Article de Nissim Gasteli  • 24m

En accueillant le ministre chinois des affaires étrangères, le président tunisien, Kaïs Saïed, cherche à relativiser l’ancrage occidental de la Tunisie par un resserrement des liens avec Pékin, mais aussi avec Moscou.

Le président tunisien Kais Saied (à gauche) et le ministre chinois des affaires étrangères, Wang Yi, à Tunis, le 15 janvier 2024.© Fournis par Le Monde

Wang Yi, le ministre chinois des affaires étrangères, n’a pas dérogé à la tradition : comme chaque année, depuis 1991, il a consacré sa tournée de janvier au continent africain. Après une première étape en Égypte, le chef de la diplomatie chinoise est arrivé en Tunisie dans la soirée du dimanche 14 janvier pour une visite de deux jours au cours de laquelle il a rencontré le président, Kaïs Saïed, à Carthage et a tenu une session de travail avec son homologue tunisien, Nabil Ammar.

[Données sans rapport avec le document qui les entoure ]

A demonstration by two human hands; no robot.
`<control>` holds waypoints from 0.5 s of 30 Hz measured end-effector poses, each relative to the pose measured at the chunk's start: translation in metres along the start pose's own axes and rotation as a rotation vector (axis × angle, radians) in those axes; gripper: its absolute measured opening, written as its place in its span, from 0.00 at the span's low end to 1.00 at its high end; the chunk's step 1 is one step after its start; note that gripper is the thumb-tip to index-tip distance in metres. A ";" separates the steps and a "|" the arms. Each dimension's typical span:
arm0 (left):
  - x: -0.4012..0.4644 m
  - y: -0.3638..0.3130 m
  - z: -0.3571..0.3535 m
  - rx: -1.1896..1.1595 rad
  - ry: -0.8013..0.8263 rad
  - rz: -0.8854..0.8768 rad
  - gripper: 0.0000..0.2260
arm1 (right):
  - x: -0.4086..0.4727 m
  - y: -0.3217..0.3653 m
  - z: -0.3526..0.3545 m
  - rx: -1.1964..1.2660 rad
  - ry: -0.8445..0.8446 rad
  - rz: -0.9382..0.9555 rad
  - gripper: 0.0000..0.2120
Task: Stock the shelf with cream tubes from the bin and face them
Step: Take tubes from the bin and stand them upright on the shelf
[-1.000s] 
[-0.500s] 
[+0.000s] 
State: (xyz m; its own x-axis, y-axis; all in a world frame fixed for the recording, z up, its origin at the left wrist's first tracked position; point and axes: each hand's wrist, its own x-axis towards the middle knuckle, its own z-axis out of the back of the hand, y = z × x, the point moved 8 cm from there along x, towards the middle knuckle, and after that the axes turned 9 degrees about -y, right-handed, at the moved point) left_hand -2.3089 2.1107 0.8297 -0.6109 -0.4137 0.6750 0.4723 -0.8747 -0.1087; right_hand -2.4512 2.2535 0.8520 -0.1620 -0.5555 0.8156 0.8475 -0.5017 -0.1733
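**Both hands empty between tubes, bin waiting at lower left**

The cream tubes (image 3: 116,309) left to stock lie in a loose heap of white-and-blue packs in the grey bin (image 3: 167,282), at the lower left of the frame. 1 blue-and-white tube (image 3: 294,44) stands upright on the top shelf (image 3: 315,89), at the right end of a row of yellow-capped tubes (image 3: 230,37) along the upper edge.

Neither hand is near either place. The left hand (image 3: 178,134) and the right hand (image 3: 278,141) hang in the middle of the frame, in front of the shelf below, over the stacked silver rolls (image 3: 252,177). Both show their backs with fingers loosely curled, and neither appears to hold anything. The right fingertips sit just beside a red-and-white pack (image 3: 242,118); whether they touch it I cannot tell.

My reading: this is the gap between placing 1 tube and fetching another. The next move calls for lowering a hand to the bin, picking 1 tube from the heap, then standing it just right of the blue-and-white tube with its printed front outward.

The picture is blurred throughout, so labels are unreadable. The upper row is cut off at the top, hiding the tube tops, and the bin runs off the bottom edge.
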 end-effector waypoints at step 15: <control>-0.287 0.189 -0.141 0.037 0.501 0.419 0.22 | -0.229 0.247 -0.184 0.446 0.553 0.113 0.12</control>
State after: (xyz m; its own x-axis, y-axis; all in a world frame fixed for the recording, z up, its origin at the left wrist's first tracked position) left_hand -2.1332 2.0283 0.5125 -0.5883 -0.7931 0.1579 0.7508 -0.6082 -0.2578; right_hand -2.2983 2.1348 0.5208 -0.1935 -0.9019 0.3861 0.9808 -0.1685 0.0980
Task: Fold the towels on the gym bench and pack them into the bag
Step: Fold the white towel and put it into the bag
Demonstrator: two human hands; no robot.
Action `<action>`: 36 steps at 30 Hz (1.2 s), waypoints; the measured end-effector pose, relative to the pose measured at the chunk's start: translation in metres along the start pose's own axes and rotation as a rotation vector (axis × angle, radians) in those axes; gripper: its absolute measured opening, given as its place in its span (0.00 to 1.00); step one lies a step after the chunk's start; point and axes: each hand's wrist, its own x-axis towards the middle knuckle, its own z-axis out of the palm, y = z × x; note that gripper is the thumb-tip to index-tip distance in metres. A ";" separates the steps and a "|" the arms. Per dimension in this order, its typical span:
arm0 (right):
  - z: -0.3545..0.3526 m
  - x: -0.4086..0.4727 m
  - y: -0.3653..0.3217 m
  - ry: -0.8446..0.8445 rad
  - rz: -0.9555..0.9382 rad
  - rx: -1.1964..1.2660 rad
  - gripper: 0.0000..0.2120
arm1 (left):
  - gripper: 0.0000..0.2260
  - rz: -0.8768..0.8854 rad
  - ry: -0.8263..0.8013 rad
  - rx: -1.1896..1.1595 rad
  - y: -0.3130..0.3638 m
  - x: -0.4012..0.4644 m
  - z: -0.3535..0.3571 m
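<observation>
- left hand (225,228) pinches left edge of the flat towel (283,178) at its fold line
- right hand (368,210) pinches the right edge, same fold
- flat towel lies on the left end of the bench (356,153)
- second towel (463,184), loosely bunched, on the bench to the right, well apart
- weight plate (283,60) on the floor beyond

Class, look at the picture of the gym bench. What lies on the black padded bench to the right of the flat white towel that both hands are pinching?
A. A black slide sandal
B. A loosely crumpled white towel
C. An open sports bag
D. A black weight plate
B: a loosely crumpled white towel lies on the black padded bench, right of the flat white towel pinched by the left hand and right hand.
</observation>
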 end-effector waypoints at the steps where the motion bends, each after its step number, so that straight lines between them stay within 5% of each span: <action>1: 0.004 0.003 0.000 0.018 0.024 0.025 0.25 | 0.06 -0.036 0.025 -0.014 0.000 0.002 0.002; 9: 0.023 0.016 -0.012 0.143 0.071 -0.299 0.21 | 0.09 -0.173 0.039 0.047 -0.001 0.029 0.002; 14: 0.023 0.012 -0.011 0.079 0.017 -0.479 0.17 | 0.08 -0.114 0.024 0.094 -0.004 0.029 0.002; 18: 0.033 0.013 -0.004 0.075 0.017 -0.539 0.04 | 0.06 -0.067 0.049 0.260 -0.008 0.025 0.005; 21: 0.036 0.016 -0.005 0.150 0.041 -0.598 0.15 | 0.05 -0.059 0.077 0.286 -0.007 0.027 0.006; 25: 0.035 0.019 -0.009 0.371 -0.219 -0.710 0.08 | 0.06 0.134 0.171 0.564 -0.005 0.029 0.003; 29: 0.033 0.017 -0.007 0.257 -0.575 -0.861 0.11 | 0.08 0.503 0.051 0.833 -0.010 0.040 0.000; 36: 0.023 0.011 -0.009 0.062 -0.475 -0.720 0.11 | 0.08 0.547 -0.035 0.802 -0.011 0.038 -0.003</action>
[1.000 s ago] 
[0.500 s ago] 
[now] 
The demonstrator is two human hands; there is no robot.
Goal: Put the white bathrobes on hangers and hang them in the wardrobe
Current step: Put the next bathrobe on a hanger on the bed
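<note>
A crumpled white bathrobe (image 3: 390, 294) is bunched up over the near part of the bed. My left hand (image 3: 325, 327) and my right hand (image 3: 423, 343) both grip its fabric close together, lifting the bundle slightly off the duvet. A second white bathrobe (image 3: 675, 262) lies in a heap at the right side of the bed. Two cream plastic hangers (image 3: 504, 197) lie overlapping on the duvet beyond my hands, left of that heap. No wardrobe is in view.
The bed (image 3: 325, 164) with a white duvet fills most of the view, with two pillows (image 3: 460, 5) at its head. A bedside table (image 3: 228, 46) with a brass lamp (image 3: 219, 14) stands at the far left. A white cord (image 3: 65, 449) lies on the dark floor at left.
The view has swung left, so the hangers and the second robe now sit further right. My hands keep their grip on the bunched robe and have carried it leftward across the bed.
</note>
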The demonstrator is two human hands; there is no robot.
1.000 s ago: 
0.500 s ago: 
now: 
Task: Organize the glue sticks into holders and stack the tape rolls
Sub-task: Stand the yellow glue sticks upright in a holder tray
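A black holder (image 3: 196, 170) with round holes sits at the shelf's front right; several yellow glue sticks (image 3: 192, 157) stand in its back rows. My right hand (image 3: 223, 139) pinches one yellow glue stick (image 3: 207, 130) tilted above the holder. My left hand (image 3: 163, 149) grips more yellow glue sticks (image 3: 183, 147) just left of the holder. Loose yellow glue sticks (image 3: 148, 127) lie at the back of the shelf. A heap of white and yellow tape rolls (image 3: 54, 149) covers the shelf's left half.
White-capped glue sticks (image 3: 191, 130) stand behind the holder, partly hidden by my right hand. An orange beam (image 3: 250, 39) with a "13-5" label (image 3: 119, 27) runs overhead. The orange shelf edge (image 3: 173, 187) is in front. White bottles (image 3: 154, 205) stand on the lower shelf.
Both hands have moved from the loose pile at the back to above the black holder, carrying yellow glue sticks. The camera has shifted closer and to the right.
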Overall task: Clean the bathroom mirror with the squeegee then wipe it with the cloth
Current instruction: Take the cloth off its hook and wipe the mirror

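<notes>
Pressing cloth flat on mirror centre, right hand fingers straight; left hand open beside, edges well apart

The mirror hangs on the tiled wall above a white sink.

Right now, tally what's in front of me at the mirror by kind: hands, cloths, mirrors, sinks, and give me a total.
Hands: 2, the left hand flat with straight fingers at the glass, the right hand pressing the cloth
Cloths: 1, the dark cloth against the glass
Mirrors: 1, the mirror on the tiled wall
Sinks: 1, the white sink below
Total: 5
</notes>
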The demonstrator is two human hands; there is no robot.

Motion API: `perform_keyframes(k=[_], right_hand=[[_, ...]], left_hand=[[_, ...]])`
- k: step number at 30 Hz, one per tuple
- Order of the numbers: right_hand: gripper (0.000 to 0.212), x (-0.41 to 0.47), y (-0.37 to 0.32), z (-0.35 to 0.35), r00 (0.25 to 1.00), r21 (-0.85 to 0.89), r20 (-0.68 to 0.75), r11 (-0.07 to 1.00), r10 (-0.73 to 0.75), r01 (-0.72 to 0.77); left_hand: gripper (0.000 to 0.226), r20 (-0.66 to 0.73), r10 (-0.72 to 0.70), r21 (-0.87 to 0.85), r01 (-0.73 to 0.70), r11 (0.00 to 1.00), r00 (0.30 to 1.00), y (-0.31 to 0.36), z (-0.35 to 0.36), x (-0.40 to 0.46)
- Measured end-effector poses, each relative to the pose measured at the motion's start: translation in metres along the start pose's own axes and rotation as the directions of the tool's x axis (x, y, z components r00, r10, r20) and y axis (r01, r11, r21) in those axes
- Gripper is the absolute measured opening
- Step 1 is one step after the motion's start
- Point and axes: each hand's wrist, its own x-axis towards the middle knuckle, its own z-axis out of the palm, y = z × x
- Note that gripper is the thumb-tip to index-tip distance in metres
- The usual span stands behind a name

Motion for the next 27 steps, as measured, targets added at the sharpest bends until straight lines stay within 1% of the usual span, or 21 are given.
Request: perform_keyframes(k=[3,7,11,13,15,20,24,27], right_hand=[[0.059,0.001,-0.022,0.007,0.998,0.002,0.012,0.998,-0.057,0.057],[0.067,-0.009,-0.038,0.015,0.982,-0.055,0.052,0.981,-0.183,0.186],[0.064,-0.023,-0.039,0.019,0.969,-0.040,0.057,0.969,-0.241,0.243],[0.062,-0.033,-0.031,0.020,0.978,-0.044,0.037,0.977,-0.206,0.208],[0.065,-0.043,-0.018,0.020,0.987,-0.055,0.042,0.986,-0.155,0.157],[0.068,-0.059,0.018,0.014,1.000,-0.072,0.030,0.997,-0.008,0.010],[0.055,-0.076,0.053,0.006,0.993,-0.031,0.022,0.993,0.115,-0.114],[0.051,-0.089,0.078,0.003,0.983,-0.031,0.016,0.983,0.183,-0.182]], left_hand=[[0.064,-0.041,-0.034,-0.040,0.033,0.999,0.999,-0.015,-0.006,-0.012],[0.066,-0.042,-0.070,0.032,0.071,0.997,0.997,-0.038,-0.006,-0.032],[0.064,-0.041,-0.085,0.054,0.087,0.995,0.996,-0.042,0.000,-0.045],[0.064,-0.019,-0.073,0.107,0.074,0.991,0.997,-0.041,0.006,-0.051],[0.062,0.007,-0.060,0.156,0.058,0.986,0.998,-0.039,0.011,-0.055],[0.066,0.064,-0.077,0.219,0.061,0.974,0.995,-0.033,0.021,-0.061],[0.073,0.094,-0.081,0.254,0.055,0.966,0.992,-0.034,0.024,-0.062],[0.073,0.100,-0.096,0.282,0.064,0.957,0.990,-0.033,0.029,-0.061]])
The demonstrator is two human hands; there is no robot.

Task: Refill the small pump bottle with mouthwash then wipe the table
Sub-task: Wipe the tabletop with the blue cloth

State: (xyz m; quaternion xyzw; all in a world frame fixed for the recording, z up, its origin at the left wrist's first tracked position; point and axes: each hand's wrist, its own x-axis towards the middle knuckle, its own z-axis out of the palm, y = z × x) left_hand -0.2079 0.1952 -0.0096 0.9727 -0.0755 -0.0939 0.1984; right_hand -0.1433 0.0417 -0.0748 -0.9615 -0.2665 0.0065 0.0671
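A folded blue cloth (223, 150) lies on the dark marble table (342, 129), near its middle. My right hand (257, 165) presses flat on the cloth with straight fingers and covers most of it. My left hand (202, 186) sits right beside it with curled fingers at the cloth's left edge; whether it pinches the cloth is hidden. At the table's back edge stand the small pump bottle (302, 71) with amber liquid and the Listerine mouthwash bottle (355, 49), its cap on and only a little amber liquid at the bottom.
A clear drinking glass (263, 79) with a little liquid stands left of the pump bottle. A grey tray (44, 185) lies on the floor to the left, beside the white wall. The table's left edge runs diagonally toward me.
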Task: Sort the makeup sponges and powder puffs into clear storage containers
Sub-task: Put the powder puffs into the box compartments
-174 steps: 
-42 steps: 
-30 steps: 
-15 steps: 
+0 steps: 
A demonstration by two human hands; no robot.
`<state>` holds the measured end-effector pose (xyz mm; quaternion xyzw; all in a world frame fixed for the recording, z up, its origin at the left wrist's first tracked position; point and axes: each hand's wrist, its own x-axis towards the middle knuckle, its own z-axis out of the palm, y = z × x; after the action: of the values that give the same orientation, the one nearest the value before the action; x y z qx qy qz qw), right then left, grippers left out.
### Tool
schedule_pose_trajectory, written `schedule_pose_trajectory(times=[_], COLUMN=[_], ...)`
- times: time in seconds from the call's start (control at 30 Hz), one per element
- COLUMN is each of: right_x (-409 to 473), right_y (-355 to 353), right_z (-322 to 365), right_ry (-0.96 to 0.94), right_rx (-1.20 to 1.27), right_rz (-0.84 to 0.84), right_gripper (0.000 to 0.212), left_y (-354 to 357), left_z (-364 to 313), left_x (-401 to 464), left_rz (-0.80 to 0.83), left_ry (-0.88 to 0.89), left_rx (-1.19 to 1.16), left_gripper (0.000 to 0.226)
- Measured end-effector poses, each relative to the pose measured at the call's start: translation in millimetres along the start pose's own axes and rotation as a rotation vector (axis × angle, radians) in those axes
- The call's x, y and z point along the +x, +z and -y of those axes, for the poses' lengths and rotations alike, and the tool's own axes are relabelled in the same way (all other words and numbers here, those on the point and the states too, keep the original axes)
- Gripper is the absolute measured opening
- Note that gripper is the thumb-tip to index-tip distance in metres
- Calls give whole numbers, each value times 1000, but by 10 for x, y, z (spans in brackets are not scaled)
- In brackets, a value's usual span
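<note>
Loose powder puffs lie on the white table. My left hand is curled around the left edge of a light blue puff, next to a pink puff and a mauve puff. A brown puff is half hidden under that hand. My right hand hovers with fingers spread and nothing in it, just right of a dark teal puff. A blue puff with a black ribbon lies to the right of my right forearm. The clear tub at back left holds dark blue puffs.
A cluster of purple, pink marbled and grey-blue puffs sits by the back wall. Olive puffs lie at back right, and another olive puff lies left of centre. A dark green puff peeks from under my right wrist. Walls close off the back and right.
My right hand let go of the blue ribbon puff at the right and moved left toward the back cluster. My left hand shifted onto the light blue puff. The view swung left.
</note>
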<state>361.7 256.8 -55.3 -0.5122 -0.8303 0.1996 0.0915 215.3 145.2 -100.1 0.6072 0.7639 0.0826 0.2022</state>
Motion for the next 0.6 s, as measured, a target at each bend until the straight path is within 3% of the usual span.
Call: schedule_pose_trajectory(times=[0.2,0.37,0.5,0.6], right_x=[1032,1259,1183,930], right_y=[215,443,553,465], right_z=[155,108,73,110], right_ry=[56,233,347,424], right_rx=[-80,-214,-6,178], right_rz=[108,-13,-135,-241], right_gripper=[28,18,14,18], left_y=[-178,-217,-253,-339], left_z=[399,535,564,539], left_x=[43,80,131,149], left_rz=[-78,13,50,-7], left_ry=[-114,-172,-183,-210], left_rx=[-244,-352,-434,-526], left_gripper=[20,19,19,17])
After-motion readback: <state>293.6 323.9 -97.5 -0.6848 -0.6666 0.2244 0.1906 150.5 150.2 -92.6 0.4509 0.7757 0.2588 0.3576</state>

Pour célébrer les soixante ans de relations qui unissent Tunis et Pékin, les trois dirigeants ont participé, lundi matin, à l’inauguration de la toute nouvelle Académie internationale de la diplomatie de Tunis, un complexe flambant neuf, financé par un don chinois de 72 millions de dinars (21,3 millions d’euros) et destiné à la formation des futurs diplomates tunisiens et africains.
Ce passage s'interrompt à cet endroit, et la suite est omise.